Copy out every line of the data where the word "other" is found.

## Entries provided

··········

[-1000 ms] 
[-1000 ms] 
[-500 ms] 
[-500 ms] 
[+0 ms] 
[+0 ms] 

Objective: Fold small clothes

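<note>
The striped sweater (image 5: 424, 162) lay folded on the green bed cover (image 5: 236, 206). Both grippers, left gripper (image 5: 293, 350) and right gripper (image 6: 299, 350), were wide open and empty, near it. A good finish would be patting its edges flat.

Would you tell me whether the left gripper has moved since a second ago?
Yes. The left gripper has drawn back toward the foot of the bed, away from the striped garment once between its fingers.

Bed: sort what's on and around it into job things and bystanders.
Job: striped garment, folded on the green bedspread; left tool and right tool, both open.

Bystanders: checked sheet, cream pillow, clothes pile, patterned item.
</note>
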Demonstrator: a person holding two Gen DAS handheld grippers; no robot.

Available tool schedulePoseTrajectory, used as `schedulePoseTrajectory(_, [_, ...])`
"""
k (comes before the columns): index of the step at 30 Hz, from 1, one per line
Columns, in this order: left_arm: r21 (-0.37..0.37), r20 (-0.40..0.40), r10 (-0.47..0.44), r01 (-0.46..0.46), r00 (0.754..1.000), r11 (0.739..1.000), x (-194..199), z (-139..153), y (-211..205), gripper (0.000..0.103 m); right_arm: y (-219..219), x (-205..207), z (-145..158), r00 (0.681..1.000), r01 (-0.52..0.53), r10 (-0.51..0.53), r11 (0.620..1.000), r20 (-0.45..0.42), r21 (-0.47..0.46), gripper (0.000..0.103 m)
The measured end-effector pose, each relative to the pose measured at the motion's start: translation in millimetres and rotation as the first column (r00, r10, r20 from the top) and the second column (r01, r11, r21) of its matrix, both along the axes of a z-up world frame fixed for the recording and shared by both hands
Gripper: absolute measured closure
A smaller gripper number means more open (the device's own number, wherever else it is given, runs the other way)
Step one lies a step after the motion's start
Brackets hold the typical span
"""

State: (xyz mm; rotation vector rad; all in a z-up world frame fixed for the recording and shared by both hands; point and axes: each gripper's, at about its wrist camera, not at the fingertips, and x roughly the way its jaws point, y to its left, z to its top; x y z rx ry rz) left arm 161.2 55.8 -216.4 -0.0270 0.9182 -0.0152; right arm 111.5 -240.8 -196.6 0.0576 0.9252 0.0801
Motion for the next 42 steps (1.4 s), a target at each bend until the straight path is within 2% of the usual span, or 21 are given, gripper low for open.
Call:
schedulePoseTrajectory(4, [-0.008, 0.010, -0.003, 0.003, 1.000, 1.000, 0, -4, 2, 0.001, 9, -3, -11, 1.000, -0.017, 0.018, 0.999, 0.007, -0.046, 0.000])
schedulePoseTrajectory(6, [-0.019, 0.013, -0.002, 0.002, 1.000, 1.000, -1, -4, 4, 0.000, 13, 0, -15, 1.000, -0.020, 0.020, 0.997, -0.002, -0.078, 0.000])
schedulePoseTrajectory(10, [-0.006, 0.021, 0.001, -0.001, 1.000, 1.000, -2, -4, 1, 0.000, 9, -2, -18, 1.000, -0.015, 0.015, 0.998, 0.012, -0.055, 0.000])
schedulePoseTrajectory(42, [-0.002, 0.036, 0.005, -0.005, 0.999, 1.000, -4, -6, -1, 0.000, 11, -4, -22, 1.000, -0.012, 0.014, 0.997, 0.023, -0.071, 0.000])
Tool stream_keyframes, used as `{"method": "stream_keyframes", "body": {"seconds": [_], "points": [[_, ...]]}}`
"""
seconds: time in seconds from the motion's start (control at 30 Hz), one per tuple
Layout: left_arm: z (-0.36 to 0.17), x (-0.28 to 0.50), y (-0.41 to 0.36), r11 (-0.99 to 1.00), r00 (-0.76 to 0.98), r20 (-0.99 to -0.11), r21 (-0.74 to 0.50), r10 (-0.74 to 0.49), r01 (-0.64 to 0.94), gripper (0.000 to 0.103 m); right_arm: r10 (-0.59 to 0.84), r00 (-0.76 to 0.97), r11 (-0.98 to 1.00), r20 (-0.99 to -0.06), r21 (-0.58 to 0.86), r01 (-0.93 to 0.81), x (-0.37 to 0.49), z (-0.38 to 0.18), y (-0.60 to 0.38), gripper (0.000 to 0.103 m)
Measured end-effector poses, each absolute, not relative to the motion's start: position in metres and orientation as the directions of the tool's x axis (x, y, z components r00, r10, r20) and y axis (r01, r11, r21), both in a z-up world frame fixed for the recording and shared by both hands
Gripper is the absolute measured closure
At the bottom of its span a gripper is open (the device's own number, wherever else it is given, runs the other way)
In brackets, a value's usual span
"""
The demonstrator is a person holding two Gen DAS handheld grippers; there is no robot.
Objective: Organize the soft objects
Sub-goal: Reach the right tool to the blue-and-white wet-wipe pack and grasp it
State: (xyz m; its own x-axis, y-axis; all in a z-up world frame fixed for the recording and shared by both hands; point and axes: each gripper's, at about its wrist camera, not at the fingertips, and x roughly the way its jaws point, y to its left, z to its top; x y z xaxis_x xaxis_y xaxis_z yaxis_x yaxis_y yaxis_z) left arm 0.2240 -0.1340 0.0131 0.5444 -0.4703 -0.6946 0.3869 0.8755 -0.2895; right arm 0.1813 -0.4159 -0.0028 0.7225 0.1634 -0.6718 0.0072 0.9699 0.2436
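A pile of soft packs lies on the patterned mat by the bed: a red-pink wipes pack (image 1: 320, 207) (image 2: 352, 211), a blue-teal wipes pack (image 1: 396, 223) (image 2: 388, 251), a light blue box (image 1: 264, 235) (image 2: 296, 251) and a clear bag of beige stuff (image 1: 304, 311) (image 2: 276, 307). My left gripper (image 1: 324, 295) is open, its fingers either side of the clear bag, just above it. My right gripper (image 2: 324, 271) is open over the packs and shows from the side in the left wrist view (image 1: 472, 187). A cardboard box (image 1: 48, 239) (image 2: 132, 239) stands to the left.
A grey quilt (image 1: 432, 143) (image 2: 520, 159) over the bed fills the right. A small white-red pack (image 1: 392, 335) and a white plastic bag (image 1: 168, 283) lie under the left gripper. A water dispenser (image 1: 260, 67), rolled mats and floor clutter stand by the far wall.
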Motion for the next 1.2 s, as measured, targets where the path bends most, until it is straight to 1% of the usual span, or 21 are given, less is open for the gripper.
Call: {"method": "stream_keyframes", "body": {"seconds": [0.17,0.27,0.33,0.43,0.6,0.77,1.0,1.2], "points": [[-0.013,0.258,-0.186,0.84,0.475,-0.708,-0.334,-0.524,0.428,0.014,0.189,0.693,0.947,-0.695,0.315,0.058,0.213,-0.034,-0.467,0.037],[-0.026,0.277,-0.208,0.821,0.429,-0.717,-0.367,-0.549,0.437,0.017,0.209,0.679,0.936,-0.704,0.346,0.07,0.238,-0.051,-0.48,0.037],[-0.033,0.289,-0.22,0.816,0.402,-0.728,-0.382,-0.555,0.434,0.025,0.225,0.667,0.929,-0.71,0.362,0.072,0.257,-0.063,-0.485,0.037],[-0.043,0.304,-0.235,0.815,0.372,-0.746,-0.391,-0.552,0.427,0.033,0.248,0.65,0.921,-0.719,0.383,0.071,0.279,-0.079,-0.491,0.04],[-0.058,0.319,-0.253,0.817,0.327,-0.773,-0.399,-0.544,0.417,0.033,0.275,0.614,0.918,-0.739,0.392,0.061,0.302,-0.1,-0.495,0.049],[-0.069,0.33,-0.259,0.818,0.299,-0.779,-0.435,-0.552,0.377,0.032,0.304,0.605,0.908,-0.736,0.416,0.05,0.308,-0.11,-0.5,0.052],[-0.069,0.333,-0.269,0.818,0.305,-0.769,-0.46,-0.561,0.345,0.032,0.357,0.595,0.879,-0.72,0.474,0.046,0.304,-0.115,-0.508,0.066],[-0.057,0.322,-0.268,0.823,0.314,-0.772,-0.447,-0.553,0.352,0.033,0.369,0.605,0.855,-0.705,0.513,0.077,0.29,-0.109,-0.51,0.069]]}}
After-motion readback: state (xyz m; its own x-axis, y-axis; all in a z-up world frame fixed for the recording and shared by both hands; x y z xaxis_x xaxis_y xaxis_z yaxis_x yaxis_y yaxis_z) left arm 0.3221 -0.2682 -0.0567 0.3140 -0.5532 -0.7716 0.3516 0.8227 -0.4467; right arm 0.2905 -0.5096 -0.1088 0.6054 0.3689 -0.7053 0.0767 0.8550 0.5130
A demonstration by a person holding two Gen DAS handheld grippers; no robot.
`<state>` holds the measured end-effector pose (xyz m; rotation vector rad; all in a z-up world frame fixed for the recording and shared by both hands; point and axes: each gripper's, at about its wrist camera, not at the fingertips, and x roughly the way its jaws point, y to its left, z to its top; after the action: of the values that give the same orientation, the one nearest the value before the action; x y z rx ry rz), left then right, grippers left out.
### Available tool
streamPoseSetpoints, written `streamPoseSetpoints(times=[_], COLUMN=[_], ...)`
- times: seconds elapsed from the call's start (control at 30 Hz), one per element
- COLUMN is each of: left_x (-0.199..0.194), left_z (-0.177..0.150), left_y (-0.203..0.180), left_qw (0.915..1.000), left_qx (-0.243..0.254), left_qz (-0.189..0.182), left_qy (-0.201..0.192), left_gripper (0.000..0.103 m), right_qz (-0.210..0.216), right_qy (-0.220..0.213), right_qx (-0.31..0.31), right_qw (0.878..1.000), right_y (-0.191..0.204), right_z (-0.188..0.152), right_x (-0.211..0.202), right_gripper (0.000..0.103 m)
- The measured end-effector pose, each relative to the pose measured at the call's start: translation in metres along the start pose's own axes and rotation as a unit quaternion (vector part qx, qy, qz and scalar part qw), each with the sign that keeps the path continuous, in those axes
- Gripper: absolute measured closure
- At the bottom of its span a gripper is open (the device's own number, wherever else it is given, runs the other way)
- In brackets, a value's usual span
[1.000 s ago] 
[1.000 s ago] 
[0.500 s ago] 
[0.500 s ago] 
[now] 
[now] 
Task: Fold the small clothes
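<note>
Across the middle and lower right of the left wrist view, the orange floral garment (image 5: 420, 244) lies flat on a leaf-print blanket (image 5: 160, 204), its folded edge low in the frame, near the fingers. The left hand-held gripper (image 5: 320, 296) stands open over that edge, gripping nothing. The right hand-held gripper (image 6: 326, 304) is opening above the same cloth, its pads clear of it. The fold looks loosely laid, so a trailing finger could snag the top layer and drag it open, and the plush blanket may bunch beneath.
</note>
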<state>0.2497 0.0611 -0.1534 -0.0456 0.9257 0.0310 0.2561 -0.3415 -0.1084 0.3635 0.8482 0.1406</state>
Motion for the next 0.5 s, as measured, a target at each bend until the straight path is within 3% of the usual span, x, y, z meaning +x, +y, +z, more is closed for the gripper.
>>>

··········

## Finished task
A smaller gripper number means more open (the device's own number, wherever else it is given, runs the other way)
At the bottom of its span a gripper is open (the device's own number, wherever else it is given, runs the other way)
- At the bottom of its span a gripper is open (the device's own number, wherever else it is given, runs the other way)

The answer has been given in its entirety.